● **Work task**
Out of the material that follows, write out exactly the lines from the line with "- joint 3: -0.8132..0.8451" to the line with "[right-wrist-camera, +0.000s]", both ends included, and no others.

————

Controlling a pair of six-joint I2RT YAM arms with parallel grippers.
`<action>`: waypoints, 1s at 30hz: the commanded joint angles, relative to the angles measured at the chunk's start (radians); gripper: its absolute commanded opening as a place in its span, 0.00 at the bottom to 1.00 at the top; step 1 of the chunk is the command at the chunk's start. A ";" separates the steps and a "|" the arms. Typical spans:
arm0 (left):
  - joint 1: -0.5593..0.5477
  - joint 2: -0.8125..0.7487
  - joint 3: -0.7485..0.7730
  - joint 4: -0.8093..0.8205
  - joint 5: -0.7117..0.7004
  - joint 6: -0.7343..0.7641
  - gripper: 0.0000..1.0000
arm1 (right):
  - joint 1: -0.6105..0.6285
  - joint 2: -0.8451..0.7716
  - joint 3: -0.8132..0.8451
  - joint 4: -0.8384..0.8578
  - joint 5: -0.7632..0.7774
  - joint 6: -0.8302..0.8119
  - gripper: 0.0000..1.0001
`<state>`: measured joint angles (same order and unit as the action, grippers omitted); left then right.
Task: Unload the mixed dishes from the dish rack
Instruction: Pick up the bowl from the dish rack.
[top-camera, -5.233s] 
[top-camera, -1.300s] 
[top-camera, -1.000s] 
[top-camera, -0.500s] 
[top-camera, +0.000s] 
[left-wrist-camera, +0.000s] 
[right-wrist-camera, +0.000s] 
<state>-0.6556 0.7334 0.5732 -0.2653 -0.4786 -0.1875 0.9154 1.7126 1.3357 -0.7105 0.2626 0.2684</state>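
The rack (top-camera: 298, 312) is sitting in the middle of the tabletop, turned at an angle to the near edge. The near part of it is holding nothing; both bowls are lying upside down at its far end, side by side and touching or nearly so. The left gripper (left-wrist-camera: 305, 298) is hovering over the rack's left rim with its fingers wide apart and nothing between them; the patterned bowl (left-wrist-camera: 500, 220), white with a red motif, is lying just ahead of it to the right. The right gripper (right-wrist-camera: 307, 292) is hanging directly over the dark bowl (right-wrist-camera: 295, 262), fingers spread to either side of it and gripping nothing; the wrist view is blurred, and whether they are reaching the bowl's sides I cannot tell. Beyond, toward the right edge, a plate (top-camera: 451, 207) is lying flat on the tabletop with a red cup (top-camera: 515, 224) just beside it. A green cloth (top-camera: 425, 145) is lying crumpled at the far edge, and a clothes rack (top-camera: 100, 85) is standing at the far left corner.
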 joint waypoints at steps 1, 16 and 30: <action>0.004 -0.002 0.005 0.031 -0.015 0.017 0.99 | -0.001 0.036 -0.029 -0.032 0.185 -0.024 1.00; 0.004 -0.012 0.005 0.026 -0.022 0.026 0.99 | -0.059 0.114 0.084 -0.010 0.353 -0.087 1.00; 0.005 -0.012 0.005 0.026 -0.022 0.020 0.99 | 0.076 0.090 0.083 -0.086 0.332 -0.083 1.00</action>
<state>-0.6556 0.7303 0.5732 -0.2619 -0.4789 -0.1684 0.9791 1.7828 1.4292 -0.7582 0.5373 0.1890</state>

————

● **Response**
  - joint 3: -0.8132..0.8451
  - joint 4: -0.8384..0.8578
  - joint 5: -0.7632..0.7774
  - joint 6: -0.8302..0.8119
  - gripper: 0.0000..1.0001
`<state>`: measured joint angles (same order and unit as the action, grippers omitted); left then right.
Task: Unload the mixed dishes from the dish rack
Instruction: Pick up the bowl from the dish rack.
[top-camera, -5.233s] 
[top-camera, -1.300s] 
[top-camera, -1.000s] 
[top-camera, -0.500s] 
[top-camera, +0.000s] 
[left-wrist-camera, +0.000s] 
[right-wrist-camera, +0.000s] 

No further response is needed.